• **Task to complete**
Find the lines below holding the word "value" and copy each of them.
Start of Records for the exercise
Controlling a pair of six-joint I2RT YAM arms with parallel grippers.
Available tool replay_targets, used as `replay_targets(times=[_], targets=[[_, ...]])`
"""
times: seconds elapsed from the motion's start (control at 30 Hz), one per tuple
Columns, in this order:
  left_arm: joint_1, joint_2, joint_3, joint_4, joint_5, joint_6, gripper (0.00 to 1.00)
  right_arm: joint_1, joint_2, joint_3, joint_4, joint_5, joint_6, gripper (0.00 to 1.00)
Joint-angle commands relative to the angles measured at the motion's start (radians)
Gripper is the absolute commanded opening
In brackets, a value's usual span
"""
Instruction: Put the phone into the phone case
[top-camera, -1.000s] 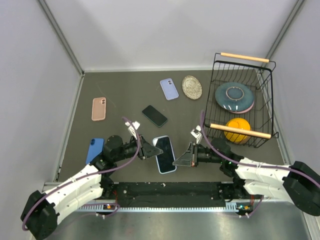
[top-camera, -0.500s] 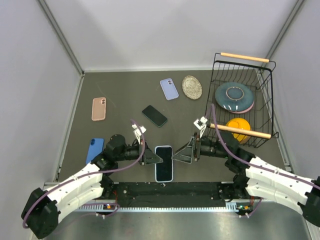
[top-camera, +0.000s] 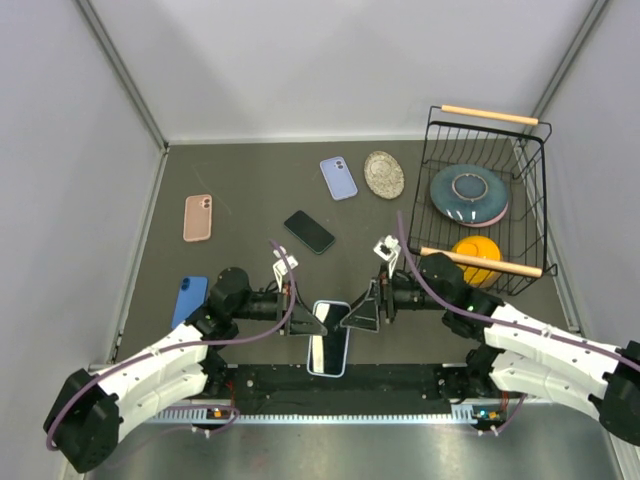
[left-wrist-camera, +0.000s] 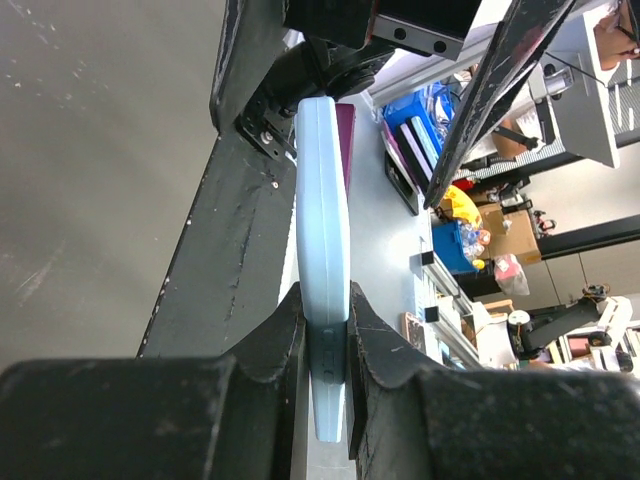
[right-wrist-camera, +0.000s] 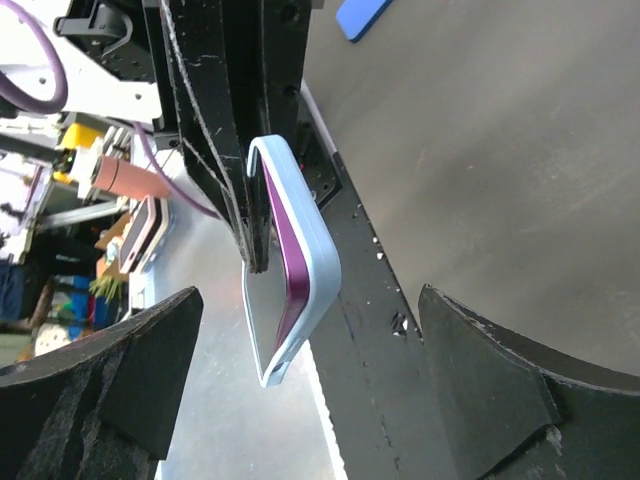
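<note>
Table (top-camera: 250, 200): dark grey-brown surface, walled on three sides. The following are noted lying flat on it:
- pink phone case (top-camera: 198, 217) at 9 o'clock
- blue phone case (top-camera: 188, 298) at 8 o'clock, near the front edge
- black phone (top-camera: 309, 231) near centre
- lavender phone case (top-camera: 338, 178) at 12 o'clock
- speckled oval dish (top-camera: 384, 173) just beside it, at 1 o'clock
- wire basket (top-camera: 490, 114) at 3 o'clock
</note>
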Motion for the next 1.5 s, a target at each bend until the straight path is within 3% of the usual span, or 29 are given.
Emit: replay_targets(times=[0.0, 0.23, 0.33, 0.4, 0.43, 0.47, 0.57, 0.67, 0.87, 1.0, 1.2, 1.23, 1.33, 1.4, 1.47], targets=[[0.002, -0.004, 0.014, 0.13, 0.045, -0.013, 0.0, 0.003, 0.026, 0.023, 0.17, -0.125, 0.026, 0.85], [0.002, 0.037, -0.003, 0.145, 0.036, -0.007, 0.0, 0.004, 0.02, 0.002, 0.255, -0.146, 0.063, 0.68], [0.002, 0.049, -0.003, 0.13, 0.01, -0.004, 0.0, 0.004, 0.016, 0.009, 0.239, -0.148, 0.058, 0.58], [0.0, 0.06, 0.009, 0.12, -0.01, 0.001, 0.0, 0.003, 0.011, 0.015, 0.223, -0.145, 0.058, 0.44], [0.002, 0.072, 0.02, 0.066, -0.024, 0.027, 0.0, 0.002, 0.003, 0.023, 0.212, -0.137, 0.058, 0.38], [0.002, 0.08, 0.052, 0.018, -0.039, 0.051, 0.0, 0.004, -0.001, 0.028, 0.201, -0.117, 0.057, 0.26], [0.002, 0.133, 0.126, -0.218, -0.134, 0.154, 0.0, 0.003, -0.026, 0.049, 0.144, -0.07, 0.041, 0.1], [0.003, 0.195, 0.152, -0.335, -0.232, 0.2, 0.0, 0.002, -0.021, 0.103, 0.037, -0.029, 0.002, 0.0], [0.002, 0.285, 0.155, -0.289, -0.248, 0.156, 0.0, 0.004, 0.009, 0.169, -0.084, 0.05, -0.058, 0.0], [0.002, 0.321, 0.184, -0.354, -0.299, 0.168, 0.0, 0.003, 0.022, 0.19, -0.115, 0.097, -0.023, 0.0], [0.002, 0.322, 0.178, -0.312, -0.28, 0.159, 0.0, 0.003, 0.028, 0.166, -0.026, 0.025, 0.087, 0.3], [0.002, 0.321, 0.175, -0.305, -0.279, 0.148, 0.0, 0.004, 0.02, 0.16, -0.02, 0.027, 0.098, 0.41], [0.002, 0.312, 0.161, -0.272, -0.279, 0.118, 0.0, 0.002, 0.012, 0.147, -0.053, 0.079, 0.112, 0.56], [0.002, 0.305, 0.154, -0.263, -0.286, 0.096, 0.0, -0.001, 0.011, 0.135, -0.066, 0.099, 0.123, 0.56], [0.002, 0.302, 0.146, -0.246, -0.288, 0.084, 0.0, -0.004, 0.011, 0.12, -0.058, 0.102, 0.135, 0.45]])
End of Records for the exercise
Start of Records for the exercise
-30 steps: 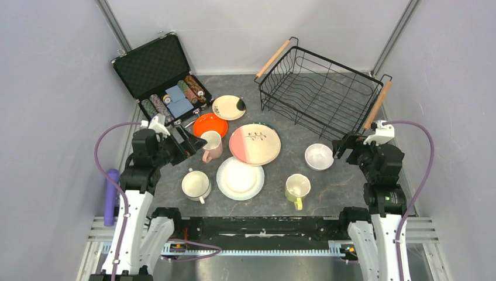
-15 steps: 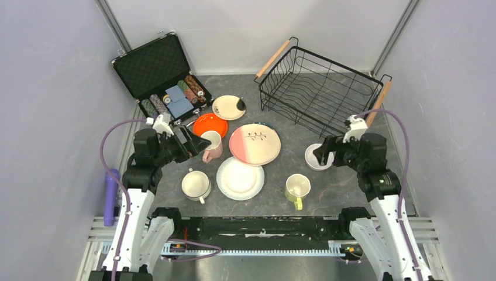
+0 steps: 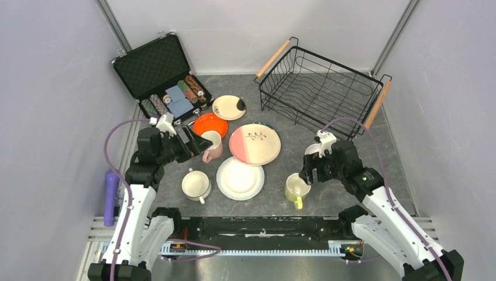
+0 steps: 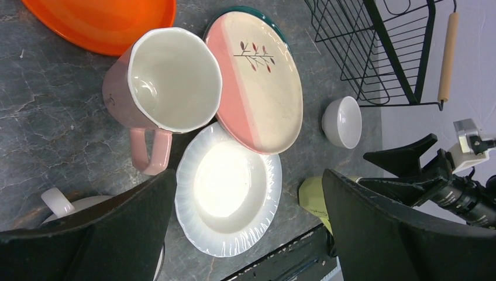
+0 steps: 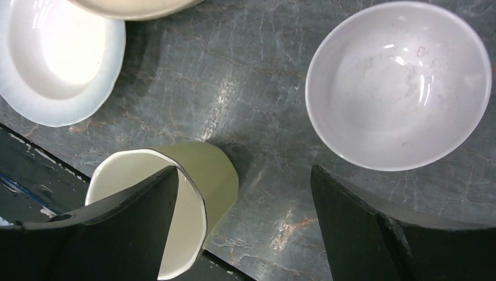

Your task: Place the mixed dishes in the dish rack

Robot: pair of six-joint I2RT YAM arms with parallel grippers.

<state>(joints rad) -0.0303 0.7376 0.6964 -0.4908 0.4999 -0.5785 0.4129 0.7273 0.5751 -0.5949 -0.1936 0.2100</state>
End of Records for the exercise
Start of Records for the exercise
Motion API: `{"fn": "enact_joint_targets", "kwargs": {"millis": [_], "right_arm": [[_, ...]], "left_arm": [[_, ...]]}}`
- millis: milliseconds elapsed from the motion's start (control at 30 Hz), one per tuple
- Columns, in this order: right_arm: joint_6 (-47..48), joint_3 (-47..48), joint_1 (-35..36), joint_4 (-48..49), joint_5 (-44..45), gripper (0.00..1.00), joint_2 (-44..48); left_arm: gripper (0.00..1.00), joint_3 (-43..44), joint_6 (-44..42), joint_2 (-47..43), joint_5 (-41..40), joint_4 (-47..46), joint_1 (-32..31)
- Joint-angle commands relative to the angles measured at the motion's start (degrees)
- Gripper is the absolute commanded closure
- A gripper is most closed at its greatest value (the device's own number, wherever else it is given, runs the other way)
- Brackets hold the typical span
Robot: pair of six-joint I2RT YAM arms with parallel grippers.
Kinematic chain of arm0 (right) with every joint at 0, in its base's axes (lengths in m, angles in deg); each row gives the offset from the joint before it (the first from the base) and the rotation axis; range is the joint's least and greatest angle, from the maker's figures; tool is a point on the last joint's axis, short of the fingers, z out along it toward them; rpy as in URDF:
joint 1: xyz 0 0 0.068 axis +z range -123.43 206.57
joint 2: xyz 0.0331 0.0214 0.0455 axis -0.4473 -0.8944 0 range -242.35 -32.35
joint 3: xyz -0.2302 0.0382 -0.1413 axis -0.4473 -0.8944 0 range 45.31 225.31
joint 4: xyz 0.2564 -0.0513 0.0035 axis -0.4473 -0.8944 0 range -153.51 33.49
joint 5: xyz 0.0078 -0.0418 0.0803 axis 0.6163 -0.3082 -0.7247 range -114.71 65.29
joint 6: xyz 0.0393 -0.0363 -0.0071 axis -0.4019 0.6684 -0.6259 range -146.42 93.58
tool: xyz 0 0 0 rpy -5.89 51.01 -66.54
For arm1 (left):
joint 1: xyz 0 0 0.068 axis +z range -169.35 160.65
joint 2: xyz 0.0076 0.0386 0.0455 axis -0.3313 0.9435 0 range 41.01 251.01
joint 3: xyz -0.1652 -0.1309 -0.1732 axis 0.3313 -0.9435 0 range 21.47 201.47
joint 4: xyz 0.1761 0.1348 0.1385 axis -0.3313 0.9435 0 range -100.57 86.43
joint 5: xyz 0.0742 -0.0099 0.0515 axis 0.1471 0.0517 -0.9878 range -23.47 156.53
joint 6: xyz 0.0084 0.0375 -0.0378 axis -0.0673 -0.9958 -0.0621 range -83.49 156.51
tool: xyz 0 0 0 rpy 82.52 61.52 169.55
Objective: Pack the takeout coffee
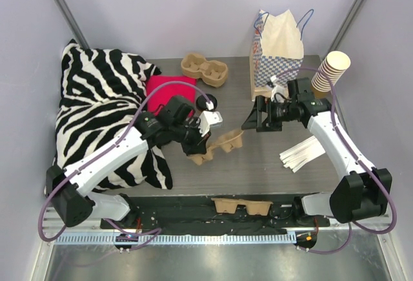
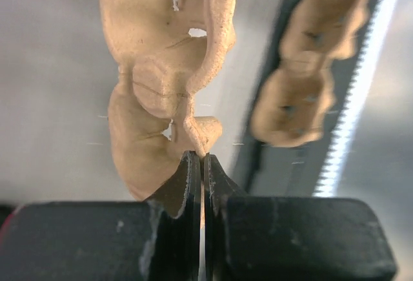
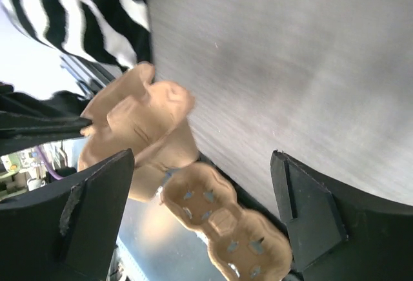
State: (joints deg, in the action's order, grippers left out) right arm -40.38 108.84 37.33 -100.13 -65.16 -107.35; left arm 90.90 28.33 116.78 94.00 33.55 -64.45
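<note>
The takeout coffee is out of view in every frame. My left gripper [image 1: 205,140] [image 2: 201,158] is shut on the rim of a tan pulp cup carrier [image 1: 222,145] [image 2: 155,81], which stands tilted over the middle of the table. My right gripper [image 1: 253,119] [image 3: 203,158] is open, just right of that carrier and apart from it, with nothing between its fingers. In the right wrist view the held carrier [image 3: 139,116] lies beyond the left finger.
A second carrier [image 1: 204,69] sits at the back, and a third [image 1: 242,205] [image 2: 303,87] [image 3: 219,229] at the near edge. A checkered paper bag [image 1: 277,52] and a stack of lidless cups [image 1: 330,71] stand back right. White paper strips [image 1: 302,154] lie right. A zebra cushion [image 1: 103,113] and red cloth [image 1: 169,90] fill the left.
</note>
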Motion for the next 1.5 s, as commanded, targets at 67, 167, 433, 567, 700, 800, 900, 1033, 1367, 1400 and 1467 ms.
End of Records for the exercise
• **Worked solution**
In brackets, a value's usual span
- A gripper is most closed at its greatest value (the device's own number, wherever else it is given, runs the other way)

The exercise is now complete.